Victoria (15) | Close-Up Film Review
It’s part of the setting of Victoria that has made for natural bedfellows with the Bussey Building. As the film opens under the throbbing techno of a Berlin nightclub, so too were attendees at this screening of Victoria treated to an hour of similar sounds from Submit DJ Dan Berry, putting the crowd nicely in the mood for a decidedly moody film. Free bratwursts and Berliner Pilsner didn’t hurt, either.
If you haven’t heard any of the buzz pertaining to the film itself yet, consider this the first of many times that said buzz will cross your path. Shot completely in one take – good luck trying to find any evidence of Lubezki-style smoke-and-mirrors, because it’s not there – and clocking in at a deceptive 2 hours and 18 mins (it feels like much, much less), Victoria unfurls in real time on the streets of West Berlin. The film opens following ausländer Victoria (Laia Costa) as she spends the beginning of her night alone, dancing her troubles away in one of those too-cool-for-anyone Berlin nightclubs, a lonely figure trying and failing to make friends with the bartender, for lack of any other options.
Considering the main character gives the film its title, it should be no wonder that we follow events almost entirely from Victoria’s point of view alone, over one intense night that starts off fairly innocent and contorts intensely from there. It’s an Atlas-esque burden that’s perfectly borne on the adept shoulders of Laia Costa, as her slightly-naive music student eventually bears a smart, capable heroine that was formerly buried under layers of stranger-in-a-strange-land-itis. The twists the story takes are well-handled, not only by director Sebastian Schipper and cinematographer Sturla Brandth Grøvlen, but in the inherently natural, mostly-improvised reactions provided by the earthy cast.
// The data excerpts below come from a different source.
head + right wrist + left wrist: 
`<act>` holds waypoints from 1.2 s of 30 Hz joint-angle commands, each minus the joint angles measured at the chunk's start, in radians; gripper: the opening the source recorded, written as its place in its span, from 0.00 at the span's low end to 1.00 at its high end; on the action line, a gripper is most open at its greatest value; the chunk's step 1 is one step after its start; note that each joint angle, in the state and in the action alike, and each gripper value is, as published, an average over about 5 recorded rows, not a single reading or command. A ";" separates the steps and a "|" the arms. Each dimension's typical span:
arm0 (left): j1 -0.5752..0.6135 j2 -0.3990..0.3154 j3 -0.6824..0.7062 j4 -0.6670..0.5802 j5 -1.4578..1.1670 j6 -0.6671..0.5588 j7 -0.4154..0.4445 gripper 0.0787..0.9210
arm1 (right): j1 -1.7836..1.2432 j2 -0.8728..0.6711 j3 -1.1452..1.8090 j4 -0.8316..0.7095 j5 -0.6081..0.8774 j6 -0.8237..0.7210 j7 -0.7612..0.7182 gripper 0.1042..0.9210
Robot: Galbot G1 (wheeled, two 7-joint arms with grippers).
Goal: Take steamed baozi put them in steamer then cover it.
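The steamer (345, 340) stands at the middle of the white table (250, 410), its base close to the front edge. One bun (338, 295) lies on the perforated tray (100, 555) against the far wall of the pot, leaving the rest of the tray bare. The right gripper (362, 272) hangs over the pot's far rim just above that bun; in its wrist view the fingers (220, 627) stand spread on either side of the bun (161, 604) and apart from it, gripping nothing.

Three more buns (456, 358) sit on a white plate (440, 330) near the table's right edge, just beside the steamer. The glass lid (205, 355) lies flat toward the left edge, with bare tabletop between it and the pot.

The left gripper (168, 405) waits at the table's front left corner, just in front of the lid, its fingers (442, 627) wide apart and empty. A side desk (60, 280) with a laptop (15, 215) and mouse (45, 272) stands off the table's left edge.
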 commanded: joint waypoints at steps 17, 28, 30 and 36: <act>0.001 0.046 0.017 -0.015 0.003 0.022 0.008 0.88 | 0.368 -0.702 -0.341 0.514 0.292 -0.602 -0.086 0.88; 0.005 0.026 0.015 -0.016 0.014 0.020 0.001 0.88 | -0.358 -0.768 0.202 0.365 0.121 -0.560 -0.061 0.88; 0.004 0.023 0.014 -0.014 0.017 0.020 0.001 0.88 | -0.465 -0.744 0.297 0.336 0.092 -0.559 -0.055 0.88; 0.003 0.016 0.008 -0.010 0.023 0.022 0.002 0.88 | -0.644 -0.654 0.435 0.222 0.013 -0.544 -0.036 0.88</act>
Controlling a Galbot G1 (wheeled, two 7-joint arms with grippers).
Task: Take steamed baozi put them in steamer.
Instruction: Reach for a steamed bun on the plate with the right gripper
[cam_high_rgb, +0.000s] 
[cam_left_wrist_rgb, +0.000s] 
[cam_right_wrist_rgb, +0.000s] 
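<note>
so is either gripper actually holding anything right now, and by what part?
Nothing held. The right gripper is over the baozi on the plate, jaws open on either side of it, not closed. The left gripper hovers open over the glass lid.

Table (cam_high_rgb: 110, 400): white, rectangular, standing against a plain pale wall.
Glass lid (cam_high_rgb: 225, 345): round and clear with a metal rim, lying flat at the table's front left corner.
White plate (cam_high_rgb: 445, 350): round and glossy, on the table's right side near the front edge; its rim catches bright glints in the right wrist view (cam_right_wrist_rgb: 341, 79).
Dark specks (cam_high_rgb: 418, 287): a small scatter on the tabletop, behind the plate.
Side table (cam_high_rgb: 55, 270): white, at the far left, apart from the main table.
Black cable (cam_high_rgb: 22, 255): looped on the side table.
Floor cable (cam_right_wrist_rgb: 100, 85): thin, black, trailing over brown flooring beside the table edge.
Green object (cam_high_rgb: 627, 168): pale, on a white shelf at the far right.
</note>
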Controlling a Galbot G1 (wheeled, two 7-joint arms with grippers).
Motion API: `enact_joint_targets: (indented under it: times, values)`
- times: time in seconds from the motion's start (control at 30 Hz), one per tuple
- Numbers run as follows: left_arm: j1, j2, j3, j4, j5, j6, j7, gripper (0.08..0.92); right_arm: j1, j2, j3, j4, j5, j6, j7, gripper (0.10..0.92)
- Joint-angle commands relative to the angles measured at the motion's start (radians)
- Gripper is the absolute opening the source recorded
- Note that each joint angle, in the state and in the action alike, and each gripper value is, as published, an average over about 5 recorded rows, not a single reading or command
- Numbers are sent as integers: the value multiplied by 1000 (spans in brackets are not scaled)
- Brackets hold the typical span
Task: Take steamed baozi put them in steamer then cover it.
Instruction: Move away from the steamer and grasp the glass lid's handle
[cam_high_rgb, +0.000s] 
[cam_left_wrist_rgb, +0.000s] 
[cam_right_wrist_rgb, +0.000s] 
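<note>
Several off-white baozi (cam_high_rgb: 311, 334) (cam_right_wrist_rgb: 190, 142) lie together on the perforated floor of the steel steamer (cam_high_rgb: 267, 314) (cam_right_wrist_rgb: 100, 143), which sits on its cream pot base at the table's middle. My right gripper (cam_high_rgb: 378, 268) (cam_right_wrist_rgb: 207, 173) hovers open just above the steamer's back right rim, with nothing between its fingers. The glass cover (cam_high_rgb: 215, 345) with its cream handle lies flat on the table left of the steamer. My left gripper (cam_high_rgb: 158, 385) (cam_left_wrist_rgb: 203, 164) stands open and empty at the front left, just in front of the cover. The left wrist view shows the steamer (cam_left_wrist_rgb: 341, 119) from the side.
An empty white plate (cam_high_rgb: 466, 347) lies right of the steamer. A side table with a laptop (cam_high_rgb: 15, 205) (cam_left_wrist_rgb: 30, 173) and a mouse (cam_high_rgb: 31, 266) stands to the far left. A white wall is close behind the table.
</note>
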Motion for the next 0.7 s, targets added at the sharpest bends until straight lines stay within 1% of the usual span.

Soon after Victoria exits the club where the film starts off, she meets a young group of rowdy West Berliners led by the charming Sonne (a vulnerable, endearing Frederick Lau), backed up by rough-round-the-edges Boxer (Franz Rogowski), hopeless romantic Blinker (Burak Yigit) and lightweight Fuss (Max Mauff). An affable bunch, you nonetheless share the same trepidation that Victoria does on meeting these German lads, but same as her, the scepticism is eroded as we see that for the most part they are fun-loving guys who are simply out to have a good time. That is, until Boxer’s past comes looking to haunt him, and the five of them are drawn into a situation they can barely hope to come out of unscathed.
To say more of the direction the plot takes is to give away its charms, but rest assured the rapid escalation of events will not only have audiences – like the one this writer was a part of – on the edge of their seats, but also slackjawed in their disbelief that everything occurring in front of their eyes was done in one f*cking take. Why this film was ever rejected from the Toronto International Film Festival boggles and frustrates the mind.
Anchoring everything is the awe-inspiring music provided by German composer Nils Frahm, who has done everything from contributing the techno in the club scenes to the impactful piano keys and violin of the film’s non-diagetic score. Beautiful scenes of ecstatic characters cutting loose in that aforementioned nightclub after one of the most tense moments of their entire lives are wonderfully juxtaposed with the twinkling, moving notes of Frahm’s composition, giving viewers the requisite headspace to calm the hell down and let their hearts catch up to their minds, whilst the on-screen characters forget entirely about the latter. It’s one of the best film scores of the last twenty years and if the film was merely great without it, it’s spellbinding with its inclusion.
Although cinemagoers won’t necessarily be treated to the scene-setting hour of techno music and free beer beforehand, the impact of Victoria won’t be any less. See it in a small, claustrophobic cinema, see it in the warm dark of your living room – you’ll feel the impact of Victoria, and won’t soon forget it. A modern masterpiece.